= Assignment =
Could you give the data below again, exactly and completely?

(Collected data)
^^^^^^^^

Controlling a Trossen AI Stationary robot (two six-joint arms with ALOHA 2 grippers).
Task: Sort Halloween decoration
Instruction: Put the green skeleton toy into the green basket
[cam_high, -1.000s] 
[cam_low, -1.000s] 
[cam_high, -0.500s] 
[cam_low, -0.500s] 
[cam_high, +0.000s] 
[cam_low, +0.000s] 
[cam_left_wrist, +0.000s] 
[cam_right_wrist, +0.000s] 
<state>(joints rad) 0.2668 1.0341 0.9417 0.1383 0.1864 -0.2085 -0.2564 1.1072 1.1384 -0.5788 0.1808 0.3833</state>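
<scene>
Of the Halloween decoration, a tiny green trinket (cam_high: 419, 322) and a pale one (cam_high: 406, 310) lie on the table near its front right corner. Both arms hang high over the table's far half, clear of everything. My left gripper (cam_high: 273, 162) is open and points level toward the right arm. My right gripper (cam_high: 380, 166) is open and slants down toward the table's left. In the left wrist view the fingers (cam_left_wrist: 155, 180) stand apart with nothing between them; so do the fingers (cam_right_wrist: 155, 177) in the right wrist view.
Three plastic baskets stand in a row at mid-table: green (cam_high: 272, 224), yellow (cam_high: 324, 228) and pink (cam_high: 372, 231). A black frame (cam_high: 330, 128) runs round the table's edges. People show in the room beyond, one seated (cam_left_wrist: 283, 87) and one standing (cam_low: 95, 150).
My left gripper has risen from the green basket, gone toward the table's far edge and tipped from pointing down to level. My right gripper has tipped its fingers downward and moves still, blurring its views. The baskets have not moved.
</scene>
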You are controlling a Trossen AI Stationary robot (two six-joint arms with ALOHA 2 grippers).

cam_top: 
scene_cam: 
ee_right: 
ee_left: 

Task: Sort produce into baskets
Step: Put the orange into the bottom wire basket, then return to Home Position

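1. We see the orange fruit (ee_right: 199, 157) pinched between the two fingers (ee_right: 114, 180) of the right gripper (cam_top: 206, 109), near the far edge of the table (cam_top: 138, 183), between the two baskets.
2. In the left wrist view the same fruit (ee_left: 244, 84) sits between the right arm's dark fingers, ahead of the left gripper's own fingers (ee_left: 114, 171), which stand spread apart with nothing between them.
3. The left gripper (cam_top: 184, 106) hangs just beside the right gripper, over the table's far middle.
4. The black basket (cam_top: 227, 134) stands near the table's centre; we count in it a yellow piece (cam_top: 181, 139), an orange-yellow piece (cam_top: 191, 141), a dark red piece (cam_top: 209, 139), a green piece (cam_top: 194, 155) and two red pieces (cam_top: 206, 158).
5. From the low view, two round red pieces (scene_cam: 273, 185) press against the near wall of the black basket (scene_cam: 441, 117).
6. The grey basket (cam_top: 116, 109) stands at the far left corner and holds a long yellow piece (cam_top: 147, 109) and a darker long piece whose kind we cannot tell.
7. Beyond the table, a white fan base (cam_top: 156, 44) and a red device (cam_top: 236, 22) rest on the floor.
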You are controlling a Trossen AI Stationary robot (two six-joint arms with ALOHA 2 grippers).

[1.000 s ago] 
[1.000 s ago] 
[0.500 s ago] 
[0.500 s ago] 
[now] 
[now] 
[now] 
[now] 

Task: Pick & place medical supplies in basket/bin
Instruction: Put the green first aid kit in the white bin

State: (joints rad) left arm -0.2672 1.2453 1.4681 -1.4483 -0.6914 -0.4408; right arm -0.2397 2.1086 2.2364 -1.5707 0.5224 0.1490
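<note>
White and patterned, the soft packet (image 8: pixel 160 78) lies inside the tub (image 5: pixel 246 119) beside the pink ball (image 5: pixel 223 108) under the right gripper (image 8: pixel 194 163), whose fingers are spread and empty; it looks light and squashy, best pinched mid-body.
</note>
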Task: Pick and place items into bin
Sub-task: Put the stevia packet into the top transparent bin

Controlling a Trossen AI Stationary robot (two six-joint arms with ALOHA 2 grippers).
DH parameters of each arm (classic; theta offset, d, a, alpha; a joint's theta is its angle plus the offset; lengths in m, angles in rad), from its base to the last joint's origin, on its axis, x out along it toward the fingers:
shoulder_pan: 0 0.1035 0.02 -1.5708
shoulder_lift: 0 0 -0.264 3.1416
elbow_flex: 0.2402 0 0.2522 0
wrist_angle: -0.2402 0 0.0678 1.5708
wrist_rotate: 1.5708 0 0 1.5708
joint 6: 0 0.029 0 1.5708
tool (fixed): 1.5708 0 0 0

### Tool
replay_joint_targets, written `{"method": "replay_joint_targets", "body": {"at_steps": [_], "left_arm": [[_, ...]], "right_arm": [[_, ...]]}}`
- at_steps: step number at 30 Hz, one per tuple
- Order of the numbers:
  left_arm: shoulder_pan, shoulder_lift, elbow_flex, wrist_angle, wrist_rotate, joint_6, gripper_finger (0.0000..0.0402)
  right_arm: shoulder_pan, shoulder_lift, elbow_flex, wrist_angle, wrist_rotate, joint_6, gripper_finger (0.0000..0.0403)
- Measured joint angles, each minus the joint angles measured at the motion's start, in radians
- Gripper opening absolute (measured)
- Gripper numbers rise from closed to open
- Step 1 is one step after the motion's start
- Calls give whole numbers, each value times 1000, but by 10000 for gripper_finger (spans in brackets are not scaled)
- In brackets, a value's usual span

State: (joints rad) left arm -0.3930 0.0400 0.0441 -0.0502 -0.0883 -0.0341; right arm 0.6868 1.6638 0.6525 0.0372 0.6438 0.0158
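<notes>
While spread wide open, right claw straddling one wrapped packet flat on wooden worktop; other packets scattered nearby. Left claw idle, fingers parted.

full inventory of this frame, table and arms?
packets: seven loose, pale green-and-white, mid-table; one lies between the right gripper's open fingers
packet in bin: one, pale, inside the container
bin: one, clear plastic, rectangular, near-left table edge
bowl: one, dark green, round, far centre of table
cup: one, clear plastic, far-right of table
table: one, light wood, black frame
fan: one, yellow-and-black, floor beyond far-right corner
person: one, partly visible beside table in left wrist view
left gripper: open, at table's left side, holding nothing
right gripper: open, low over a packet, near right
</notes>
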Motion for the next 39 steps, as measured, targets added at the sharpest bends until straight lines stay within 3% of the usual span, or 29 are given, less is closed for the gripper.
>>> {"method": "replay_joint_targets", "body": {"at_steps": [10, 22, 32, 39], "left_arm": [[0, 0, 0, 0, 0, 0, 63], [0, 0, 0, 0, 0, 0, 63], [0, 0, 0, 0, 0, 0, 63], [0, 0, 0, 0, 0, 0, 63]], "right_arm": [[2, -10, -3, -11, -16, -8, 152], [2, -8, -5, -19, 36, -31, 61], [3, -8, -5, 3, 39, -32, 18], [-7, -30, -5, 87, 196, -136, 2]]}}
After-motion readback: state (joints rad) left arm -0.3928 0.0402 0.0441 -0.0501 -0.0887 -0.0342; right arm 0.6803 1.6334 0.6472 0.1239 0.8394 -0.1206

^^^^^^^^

= The completed task =
Controlling a Trossen AI Stationary robot (two six-joint arms with ALOHA 2 grippers).
Task: Sort Halloween decoration
Instruction: Put the green skeleton toy into the green basket
[cam_high, -1.000s] 
[cam_low, -1.000s] 
[cam_high, -0.500s] 
[cam_low, -0.500s] 
[cam_high, +0.000s] 
[cam_low, +0.000s] 
[cam_left_wrist, +0.000s] 
[cam_right_wrist, +0.000s] 
<state>(joints rad) 0.2668 1.0341 0.9417 0.1383 0.1864 -0.2085 -0.2564 1.1072 1.1384 -0.5788 0.1808 0.3833</state>
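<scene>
Of the Halloween decoration, a tiny green trinket (cam_high: 419, 322) and a pale one (cam_high: 406, 310) lie on the table near its front right corner. Both arms hang high over the table's far half, clear of everything. My left gripper (cam_high: 273, 162) is open and points level toward the right arm. My right gripper (cam_high: 380, 166) is open and slants down toward the table's left. In the left wrist view the fingers (cam_left_wrist: 155, 180) stand apart with nothing between them; so do the fingers (cam_right_wrist: 155, 177) in the right wrist view.
Three plastic baskets stand in a row at mid-table: green (cam_high: 272, 224), yellow (cam_high: 324, 228) and pink (cam_high: 372, 231). A black frame (cam_high: 330, 128) runs round the table's edges. People show in the room beyond, one seated (cam_left_wrist: 283, 87) and one standing (cam_low: 95, 150).
My left gripper has risen from the green basket, gone toward the table's far edge and tipped from pointing down to level. My right gripper has tipped its fingers downward and moves still, blurring its views. The baskets have not moved.
</scene>
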You are controlling a Trossen AI Stationary robot (two six-joint arms with ALOHA 2 grippers).

cam_top: 
scene_cam: 
ee_right: 
ee_left: 

Task: Sort produce into baskets
Step: Put the orange into the bottom wire basket, then return to Home Position

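1. We see the orange fruit (ee_right: 199, 157) pinched between the two fingers (ee_right: 114, 180) of the right gripper (cam_top: 206, 109), near the far edge of the table (cam_top: 138, 183), between the two baskets.
2. In the left wrist view the same fruit (ee_left: 244, 84) sits between the right arm's dark fingers, ahead of the left gripper's own fingers (ee_left: 114, 171), which stand spread apart with nothing between them.
3. The left gripper (cam_top: 184, 106) hangs just beside the right gripper, over the table's far middle.
4. The black basket (cam_top: 227, 134) stands near the table's centre; we count in it a yellow piece (cam_top: 181, 139), an orange-yellow piece (cam_top: 191, 141), a dark red piece (cam_top: 209, 139), a green piece (cam_top: 194, 155) and two red pieces (cam_top: 206, 158).
5. From the low view, two round red pieces (scene_cam: 273, 185) press against the near wall of the black basket (scene_cam: 441, 117).
6. The grey basket (cam_top: 116, 109) stands at the far left corner and holds a long yellow piece (cam_top: 147, 109) and a darker long piece whose kind we cannot tell.
7. Beyond the table, a white fan base (cam_top: 156, 44) and a red device (cam_top: 236, 22) rest on the floor.
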You are controlling a Trossen AI Stationary robot (two six-joint arms with ALOHA 2 grippers).

[1.000 s ago] 
[1.000 s ago] 
[0.500 s ago] 
[0.500 s ago] 
[now] 
[now] 
[now] 
[now] 

Task: Pick & place medical supplies in basket/bin
Instruction: Put the green first aid kit in the white bin

State: (joints rad) left arm -0.2672 1.2453 1.4681 -1.4483 -0.6914 -0.4408; right arm -0.2397 2.1086 2.2364 -1.5707 0.5224 0.1490
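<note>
White and patterned, the soft packet (image 8: pixel 160 78) lies inside the tub (image 5: pixel 246 119) beside the pink ball (image 5: pixel 223 108) under the right gripper (image 8: pixel 194 163), whose fingers are spread and empty; it looks light and squashy, best pinched mid-body.
</note>
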Task: Pick and place items into bin
Sub-task: Put the stevia packet into the top transparent bin

Controlling a Trossen AI Stationary robot (two six-joint arms with ALOHA 2 grippers).
DH parameters of each arm (classic; theta offset, d, a, alpha; a joint's theta is its angle plus the offset; lengths in m, angles in rad), from its base to the last joint's origin, on its axis, x out along it toward the fingers:
shoulder_pan: 0 0.1035 0.02 -1.5708
shoulder_lift: 0 0 -0.264 3.1416
elbow_flex: 0.2402 0 0.2522 0
wrist_angle: -0.2402 0 0.0678 1.5708
wrist_rotate: 1.5708 0 0 1.5708
joint 6: 0 0.029 0 1.5708
tool (fixed): 1.5708 0 0 0

### Tool
replay_joint_targets, written `{"method": "replay_joint_targets", "body": {"at_steps": [_], "left_arm": [[_, ...]], "right_arm": [[_, ...]]}}`
- at_steps: step number at 30 Hz, one per tuple
- Order of the numbers:
  left_arm: shoulder_pan, shoulder_lift, elbow_flex, wrist_angle, wrist_rotate, joint_6, gripper_finger (0.0000..0.0402)
  right_arm: shoulder_pan, shoulder_lift, elbow_flex, wrist_angle, wrist_rotate, joint_6, gripper_finger (0.0000..0.0403)
- Measured joint angles, each minus the joint angles measured at the motion's start, in radians
- Gripper opening absolute (measured)
- Gripper numbers rise from closed to open
- Step 1 is one step after the motion's start
- Calls give whole numbers, each value times 1000, but by 10000 for gripper_finger (spans in brackets are not scaled)
- In brackets, a value's usual span

State: (joints rad) left arm -0.3930 0.0400 0.0441 -0.0502 -0.0883 -0.0341; right arm 0.6868 1.6638 0.6525 0.0372 0.6438 0.0158
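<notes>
While spread wide open, right claw straddling one wrapped packet flat on wooden worktop; other packets scattered nearby. Left claw idle, fingers parted.

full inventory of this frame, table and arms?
packets: seven loose, pale green-and-white, mid-table; one lies between the right gripper's open fingers
packet in bin: one, pale, inside the container
bin: one, clear plastic, rectangular, near-left table edge
bowl: one, dark green, round, far centre of table
cup: one, clear plastic, far-right of table
table: one, light wood, black frame
fan: one, yellow-and-black, floor beyond far-right corner
person: one, partly visible beside table in left wrist view
left gripper: open, at table's left side, holding nothing
right gripper: open, low over a packet, near right
</notes>
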Motion for the next 39 steps, as measured, targets added at the sharpest bends until straight lines stay within 3% of the usual span, or 29 are given, less is closed for the gripper.
>>> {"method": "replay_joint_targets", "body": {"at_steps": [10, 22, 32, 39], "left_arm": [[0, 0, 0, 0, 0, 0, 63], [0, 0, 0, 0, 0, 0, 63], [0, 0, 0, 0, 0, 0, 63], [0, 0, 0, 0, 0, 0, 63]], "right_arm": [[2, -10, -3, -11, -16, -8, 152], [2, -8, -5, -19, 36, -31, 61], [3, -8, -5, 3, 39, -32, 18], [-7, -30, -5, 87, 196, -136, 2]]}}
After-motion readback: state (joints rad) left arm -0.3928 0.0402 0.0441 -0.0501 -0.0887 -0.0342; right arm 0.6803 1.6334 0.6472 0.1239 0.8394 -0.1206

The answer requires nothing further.